# EXERCISE:
Only the number is needed: how many lines of the entries below contain the word "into".

# EXERCISE INPUT:
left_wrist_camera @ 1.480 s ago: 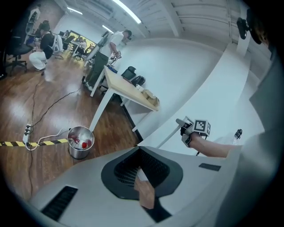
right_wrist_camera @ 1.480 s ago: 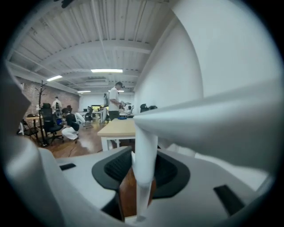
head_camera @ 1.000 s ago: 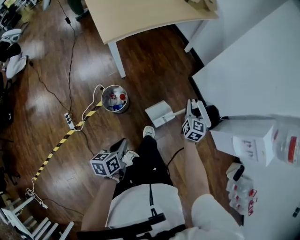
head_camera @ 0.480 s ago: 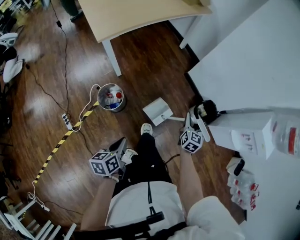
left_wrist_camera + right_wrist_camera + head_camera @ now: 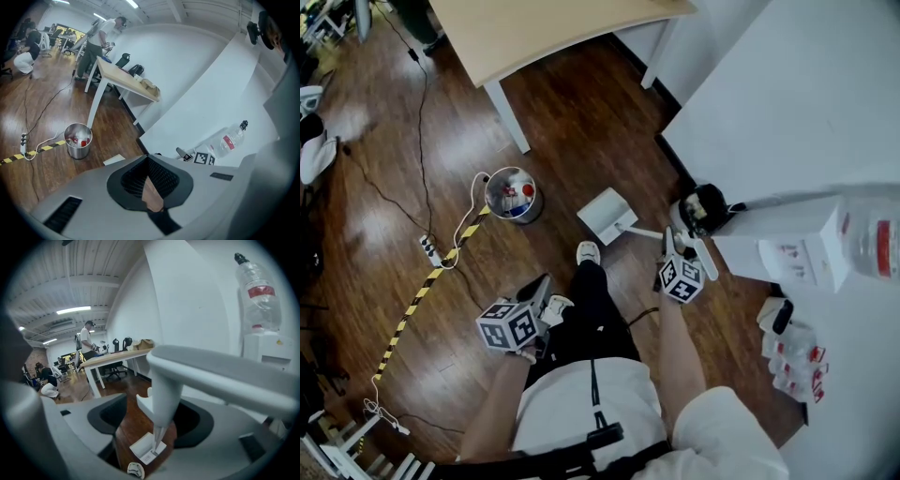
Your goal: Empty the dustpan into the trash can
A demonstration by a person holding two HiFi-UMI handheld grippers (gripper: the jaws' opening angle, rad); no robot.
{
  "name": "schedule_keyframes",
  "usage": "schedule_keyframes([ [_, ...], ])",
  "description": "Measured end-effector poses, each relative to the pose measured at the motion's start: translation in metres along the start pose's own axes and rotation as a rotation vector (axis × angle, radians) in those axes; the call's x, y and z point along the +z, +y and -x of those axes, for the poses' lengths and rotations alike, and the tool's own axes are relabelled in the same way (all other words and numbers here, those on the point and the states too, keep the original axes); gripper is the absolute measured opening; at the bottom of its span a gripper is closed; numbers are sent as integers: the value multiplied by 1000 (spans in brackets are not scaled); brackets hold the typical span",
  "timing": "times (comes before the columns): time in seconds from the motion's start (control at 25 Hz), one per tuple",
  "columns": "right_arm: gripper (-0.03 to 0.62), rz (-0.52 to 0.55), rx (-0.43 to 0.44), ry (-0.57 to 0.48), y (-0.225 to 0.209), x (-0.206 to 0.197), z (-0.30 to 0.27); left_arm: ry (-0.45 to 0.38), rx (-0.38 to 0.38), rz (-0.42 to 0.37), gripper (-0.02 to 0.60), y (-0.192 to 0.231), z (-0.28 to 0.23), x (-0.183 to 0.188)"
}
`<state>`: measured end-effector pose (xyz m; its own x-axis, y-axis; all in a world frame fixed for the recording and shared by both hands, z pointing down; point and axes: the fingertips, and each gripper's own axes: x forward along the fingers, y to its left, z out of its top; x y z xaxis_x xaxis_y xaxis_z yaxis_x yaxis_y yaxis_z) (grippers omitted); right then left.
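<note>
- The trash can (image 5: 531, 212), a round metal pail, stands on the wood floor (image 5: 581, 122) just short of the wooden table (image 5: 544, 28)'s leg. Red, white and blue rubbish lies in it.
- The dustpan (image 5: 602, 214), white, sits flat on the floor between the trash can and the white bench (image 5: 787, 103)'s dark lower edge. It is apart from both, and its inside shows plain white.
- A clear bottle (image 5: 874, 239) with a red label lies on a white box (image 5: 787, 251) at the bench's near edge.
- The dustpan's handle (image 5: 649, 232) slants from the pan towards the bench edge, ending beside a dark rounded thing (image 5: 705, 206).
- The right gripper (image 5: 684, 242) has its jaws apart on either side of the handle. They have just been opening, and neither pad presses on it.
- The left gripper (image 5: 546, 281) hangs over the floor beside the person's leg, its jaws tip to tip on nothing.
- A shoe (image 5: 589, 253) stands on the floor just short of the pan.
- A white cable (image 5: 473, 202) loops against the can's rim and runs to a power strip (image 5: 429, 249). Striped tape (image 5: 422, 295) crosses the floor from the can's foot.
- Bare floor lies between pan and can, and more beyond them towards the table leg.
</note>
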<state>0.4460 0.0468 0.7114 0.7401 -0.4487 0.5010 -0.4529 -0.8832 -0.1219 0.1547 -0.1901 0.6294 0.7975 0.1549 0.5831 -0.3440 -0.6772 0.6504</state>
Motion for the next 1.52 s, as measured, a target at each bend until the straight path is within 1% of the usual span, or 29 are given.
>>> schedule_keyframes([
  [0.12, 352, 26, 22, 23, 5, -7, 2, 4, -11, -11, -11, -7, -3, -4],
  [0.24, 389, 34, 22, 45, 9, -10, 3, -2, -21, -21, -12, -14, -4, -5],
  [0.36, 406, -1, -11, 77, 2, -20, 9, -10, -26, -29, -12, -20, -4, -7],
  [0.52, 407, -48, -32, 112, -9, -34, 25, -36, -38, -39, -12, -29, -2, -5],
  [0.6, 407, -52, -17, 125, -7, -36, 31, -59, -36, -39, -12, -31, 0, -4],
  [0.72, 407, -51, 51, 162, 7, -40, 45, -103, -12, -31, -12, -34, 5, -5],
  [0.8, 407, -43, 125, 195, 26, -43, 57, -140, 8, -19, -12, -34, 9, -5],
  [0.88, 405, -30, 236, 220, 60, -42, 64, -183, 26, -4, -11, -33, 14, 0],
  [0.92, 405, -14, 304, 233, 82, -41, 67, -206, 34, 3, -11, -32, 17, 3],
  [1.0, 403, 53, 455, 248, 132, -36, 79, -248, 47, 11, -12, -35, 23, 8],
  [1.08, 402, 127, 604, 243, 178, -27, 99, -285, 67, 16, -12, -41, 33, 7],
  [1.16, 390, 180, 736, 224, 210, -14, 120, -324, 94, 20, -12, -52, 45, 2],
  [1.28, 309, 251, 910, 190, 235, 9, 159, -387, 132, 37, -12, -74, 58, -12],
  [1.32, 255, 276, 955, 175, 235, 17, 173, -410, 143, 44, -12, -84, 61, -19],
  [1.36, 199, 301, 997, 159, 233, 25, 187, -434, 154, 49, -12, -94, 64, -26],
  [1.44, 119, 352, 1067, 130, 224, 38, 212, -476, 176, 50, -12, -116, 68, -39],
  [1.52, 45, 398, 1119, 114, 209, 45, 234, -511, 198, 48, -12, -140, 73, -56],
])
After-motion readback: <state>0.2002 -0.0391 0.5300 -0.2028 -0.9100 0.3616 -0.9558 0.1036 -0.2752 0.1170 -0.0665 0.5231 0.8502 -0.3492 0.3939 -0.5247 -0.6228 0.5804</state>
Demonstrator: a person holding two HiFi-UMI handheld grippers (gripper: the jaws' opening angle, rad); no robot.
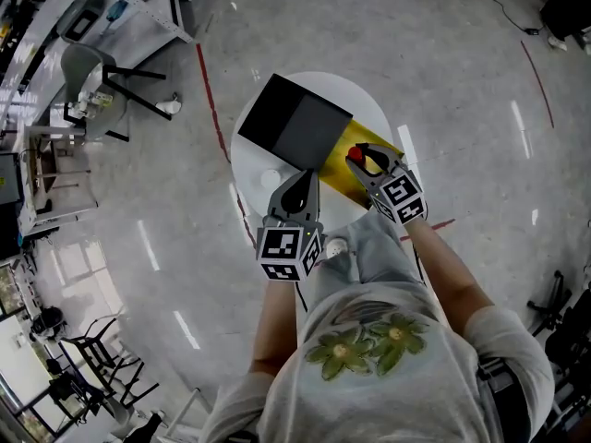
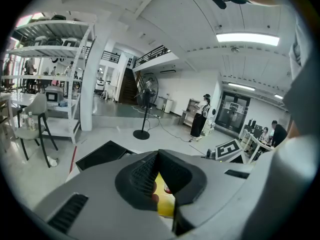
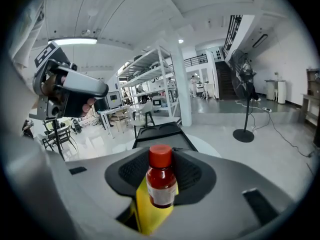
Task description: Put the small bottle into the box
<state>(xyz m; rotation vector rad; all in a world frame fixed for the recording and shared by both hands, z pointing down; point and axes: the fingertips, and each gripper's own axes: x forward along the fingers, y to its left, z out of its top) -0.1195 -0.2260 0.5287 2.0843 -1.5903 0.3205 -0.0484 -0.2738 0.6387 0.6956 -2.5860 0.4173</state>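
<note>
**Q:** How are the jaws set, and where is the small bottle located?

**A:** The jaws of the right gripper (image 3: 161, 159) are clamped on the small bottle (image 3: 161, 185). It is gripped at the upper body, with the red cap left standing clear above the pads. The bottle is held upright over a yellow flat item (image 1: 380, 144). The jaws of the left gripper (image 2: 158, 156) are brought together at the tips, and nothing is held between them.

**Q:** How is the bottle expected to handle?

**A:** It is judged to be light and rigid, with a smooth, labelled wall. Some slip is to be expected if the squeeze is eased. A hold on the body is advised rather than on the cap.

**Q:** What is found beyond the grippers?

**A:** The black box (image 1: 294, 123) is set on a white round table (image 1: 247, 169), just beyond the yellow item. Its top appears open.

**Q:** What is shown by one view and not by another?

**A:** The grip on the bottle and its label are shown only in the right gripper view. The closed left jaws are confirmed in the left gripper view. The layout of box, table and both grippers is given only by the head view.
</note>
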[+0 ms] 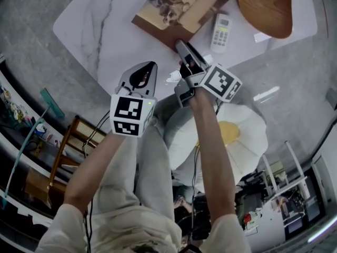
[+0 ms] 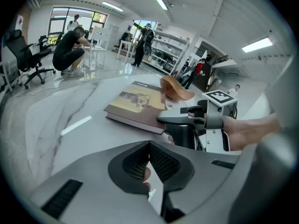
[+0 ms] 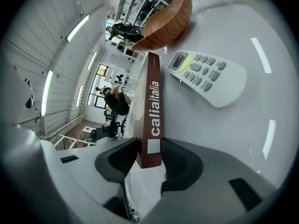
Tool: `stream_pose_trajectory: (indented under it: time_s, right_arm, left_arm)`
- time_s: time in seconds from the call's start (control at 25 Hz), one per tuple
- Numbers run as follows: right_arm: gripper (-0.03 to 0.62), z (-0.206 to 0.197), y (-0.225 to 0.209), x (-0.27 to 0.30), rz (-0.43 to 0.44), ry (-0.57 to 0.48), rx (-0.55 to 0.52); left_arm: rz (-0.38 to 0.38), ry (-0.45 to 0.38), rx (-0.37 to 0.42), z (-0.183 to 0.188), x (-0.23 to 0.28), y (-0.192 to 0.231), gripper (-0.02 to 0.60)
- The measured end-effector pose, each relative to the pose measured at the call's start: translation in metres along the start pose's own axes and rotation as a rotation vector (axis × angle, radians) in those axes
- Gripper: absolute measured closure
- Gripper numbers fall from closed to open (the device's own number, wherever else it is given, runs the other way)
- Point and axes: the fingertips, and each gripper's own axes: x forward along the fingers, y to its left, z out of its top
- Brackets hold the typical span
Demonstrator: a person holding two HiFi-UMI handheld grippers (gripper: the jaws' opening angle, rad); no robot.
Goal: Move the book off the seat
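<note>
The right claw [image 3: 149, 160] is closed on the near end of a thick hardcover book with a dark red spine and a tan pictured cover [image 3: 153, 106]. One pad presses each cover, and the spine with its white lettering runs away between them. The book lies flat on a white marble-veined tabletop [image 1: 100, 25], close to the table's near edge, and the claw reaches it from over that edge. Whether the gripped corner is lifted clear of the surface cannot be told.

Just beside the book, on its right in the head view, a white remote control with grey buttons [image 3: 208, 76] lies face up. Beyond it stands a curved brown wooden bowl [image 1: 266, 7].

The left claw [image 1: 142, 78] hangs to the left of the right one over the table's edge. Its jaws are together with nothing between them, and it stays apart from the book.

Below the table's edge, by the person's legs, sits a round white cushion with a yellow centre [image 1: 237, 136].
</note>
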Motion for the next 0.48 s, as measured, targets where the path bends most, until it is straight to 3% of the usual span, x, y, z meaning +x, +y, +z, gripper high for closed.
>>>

# ANSWER AREA:
2